June 14 stands as an auspicious day for 60 men who once graduated from Officer Candidate School in Fort Belvoir, Va.
It was the date they were commissioned as U.S. Army officers in 1968. It is the birthday of the fighting force, which began as the Continental Army back in 1775, that they officially joined that day. And it is the anniversary of the 1777 adoption of the American flag, the symbol of the nation they swore to defend.
So when about 40 members of the 508th Engineer Officer Candidate Regiment gather for their 46-year reunion this weekend, Flag Day (June 14, of course) will get its due.

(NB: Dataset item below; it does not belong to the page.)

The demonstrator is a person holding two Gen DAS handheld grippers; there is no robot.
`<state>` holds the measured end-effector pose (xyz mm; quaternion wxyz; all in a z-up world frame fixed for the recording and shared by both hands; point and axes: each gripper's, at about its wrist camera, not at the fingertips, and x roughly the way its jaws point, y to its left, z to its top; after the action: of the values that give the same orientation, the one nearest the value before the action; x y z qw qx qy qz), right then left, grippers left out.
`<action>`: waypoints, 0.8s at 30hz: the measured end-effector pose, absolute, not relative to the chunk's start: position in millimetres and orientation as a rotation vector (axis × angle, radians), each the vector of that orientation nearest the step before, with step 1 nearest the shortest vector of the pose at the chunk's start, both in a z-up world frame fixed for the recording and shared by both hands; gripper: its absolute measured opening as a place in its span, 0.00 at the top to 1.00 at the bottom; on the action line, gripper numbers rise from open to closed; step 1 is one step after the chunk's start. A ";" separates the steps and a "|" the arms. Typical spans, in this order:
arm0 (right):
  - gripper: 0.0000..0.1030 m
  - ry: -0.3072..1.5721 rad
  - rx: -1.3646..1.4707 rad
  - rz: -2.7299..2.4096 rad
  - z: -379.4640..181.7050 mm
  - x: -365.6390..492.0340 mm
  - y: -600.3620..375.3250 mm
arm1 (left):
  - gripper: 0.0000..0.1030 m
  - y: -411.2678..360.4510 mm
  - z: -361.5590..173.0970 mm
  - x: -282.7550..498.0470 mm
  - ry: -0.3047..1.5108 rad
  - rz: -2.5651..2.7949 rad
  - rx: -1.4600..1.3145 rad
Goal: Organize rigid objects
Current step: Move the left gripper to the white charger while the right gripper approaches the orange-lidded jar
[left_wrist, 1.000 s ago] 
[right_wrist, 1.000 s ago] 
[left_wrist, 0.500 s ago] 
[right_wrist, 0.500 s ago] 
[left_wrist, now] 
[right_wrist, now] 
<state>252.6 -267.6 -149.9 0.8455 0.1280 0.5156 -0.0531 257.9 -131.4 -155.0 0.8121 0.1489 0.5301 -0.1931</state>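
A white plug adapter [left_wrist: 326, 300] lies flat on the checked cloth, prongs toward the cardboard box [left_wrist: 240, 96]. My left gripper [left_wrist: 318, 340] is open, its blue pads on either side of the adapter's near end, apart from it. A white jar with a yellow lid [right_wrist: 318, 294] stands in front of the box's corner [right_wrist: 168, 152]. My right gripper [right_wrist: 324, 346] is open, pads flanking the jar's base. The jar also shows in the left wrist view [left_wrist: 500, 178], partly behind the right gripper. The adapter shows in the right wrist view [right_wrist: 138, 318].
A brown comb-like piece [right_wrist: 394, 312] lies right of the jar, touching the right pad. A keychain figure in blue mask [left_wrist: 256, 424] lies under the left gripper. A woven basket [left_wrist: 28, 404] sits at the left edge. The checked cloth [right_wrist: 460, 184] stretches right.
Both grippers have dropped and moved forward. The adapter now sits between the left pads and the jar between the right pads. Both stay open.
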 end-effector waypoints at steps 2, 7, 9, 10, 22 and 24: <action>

Robert Wilde, a Davis Islands resident and reunion chairman for the class, has spearheaded the commemoration not just for his fellow officers, but for the public.
The Flag Day ceremony, which is open to the public, will begin at 9 a.m. Saturday at Knights Point on Harbour Island. Color guards from each branch of the military will raise their flags in the order the branches were founded, concluding with the American flag. Two buglers from the University of South Florida will play Echo Taps, while Tampa's Christina Sanders Fontana and three other vocalists will sing the national anthem and other patriotic songs.
Mayor Bob Buckhorn will give the official greeting, and Coast Guard Cmdr. Scott Calhoun will serve as the keynote speaker.
The Class of 1968 was the first to entirely consist of college graduates, and unlike in earlier classes, many were drafted and had not participated in ROTC in college. Most were deployed to Vietnam before returning to civilian life.
"In Vietnam, we were in a fairly remote area," said Wilde, who served in Tay Ninh Province, near the border with Cambodia. "We would raise the flag every day and take it down every day, no matter how bad the weather or what the situation was. It was a symbol of who we were and what we stood for."
Blake Murray, a fellow member of the 508th regiment and a college friend of Wilde's, said he felt the full significance of the flag when he touched down in Washington state on his way home from Vietnam.
"I remember getting off that plane and seeing the American flag," Murray said. "On the base where I was stationed in Vietnam, I saw it, of course, but it feels different looking at the American flag when I'm on American soil."
Wilde and Murray both said they hope to raise the profile of Flag Day, which does not get the same attention as Memorial Day or Veterans Day.
"It's important to remember what it's all about: the flag and collective respect for our country," Wilde said. "We all occasionally have the chance to take a step back and realize we live in a great country."